Moins coûteux que la construction
Dans ce contexte, la rénovation d’immeubles anciens peut apparaître comme une opportunité pour les promoteurs immobiliers de trouver des acheteurs. «L’avantage de l’ancien est que les immeubles des années 50-60 sont de plus petites tailles et correspondent à ce que les ménages libanais recherchent aujourd’hui, poursuit Joe Kanaan. Il s’agit d’appartements entre 50 et 120 m2».
Pour le promoteur, la rénovation est moins coûteuse que la construction d’un immeuble neuf, car il suffit de rénover les parties communes, la façade et les canalisations. Pour les acquéreurs, cela revient à des appartements largement en dessous des prix du marché, comme c’est le cas avec un immeuble rénové par M. Kaanan à Furn el-Chebbak.
«Sur ce bien, nous avions des surfaces de 90 à 130 m2. Après rénovation, nous avons revendu ces appartements en grande majorité aux habitants, qui étaient d’anciens locataires. Ces derniers ont pu acheter leur appartement à 1 000 dollars le mètre carré, soit deux fois moins cher que les prix du marché. Ceux qui n’étaient pas d’anciens locataires ont pu acheter à 1 300 dollars le mètre carré, soit un appartement à 130 000 dollars en plein cœur de Beyrouth».
Joe Kanaan en est persuadé: la rénovation d’immeubles anciens est la solution à la crise de l’immobilier au Liban. «Aujourd’hui, s’il n’y a plus de terrains à Beyrouth, les anciens immeubles peuvent être considérés des terrains et il y a des centaines d’opportunités. Sioufi, Gemmayzé, Mar Mikhaël sont des quartiers qui regorgent de ce type d’occasions. Cela dit, le défi est qu’il faut maîtriser un certain savoir-faire pour s’aventurer dans ce type de projets: en particulier un savoir-faire juridique quant à la procédure à adopter avec les anciens locataires. Si cela est bien fait, 70 à 80% des anciens locataires acceptent de devenir acquéreurs de leurs biens», ajoute M. Kanaan.
La vague de démolition qui touche la capitale s’explique en grande partie par la lacune juridique qui n’assure pas la protection des anciennes bâtisses, comme l’explique Pascal Haddad, président et membre fondateur de l’APLH (l’Association pour la préservation de l’héritage libanais). «Il existe bien une loi, mais elle attend toujours d’être votée au Parlement, précise-t-il. Seul un texte de 1933, datant du mandat français, protège les bâtiments construits avant 1700.

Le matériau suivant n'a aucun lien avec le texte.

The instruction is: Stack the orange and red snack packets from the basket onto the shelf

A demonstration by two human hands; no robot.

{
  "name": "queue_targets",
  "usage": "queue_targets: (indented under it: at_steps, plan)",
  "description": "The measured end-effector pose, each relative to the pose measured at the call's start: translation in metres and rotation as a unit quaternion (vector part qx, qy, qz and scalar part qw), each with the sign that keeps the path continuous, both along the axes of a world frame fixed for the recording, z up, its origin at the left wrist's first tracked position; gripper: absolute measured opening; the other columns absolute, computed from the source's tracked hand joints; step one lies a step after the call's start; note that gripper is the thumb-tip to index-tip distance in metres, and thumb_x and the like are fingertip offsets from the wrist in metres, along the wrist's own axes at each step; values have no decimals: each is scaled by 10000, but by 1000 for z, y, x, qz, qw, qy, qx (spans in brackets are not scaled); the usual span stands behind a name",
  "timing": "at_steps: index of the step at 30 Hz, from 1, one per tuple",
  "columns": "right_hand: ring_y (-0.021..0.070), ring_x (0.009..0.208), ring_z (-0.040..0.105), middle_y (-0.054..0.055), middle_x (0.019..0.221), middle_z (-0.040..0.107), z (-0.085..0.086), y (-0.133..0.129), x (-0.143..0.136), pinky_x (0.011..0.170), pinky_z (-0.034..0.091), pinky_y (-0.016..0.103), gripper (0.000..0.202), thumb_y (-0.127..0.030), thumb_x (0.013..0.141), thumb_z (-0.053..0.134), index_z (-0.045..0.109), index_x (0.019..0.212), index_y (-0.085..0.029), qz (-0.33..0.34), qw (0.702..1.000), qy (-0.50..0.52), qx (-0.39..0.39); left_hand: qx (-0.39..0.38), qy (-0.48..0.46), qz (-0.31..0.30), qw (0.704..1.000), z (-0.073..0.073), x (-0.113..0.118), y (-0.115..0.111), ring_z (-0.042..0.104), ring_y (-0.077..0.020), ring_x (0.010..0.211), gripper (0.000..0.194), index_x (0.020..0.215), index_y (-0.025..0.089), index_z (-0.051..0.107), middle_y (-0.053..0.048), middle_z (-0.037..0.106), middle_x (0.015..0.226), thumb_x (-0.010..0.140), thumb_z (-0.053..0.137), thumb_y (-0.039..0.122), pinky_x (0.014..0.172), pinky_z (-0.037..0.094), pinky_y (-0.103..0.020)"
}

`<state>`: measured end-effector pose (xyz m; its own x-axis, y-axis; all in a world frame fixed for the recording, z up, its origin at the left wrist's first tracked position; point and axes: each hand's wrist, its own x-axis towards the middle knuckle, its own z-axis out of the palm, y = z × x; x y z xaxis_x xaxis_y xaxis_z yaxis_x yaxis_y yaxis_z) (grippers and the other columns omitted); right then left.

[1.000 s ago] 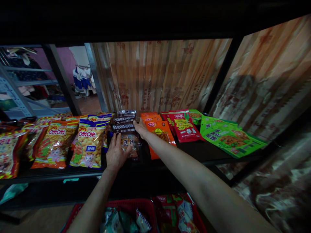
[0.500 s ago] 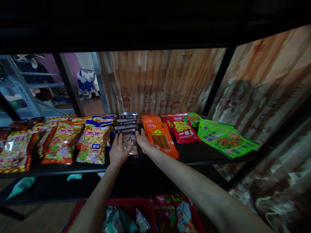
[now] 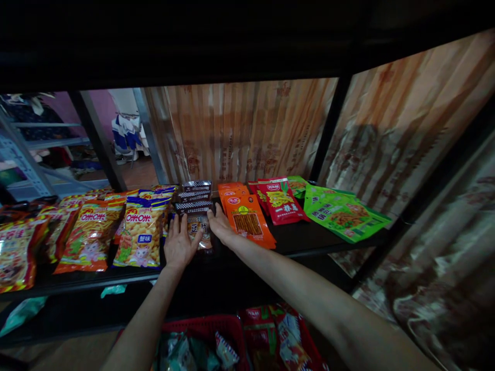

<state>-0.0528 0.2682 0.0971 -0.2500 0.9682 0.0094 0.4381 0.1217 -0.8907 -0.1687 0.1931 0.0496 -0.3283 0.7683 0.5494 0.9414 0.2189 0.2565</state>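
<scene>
A front packet of bean snacks (image 3: 199, 231), brown with a dark checkered top, leans on a row of similar packets (image 3: 196, 196) on the black shelf. My left hand (image 3: 180, 243) lies along its left side, fingers stretched upward and thumb reaching over its lower front. On the other side, my right hand (image 3: 220, 225) has its fingers extended along the packet's right edge. Both hands appear to touch the packet without wrapping round it. Right of my right hand lie orange snack packets (image 3: 247, 222). Blue-and-yellow snack bags (image 3: 139, 232) stand left of my left hand.
Red packets (image 3: 282, 202) and green packets (image 3: 344, 214) lie farther right. More snack bags (image 3: 87, 237) fill the left end. Below the shelf is a red basket (image 3: 201, 324) with packets inside. A black post (image 3: 328, 129) and a curtain (image 3: 247, 129) stand behind.
The view has shifted slightly, so the shelf's contents sit a little farther left. Both hands remain at the sides of the brown packet, with the left fingers slightly more spread.
</scene>
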Motion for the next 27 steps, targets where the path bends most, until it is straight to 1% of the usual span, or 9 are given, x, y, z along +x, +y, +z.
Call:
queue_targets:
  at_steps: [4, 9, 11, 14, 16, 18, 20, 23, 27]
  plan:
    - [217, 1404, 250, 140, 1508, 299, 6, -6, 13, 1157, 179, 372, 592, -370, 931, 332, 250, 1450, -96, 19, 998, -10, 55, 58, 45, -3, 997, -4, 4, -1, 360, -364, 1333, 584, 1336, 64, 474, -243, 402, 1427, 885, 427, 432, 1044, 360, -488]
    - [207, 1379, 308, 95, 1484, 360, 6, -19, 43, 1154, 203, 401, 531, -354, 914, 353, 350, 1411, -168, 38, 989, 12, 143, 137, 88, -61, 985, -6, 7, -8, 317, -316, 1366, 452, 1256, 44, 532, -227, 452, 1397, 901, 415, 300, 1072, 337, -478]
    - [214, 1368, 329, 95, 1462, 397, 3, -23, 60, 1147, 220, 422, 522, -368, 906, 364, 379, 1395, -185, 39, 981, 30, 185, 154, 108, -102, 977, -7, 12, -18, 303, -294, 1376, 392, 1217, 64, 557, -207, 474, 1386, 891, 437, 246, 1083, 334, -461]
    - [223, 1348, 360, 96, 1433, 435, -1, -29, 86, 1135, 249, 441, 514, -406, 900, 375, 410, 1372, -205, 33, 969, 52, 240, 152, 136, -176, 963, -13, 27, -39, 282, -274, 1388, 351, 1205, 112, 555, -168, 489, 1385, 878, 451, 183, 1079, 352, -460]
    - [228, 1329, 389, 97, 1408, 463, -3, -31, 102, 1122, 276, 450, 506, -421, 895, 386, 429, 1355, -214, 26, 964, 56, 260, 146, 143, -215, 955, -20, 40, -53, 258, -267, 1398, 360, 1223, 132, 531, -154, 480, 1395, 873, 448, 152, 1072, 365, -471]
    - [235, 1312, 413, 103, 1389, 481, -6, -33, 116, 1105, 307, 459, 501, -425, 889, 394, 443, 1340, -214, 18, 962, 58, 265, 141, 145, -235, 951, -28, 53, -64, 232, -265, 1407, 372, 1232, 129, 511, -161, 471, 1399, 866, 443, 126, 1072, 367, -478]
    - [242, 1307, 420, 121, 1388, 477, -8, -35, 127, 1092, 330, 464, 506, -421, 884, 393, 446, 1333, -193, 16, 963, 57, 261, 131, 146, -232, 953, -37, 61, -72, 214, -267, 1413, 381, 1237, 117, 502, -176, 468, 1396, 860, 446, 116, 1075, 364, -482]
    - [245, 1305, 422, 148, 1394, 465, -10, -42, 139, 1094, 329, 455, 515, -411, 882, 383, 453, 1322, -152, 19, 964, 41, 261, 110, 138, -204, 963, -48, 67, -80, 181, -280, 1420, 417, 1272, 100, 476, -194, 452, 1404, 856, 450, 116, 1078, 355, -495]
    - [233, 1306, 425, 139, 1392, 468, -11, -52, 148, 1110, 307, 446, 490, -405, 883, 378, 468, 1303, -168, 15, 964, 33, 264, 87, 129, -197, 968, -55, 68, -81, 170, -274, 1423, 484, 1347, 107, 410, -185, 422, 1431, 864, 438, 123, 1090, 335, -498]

Par ailleurs, pour le propriétaire d’une ancienne bâtisse, il est souvent plus rentable de la vendre à un promoteur que d’entretenir et de rénover lui-même les lieux. Il est difficile de résister à des sommes très alléchantes. Il faut absolument voter la loi pour la protection du patrimoine et encourager les municipalités à valoriser leurs immeubles traditionnels, en instaurant, par exemple, une taxe sur l’immobilier, qui pourra être utilisée pour rénover les anciennes bâtisses».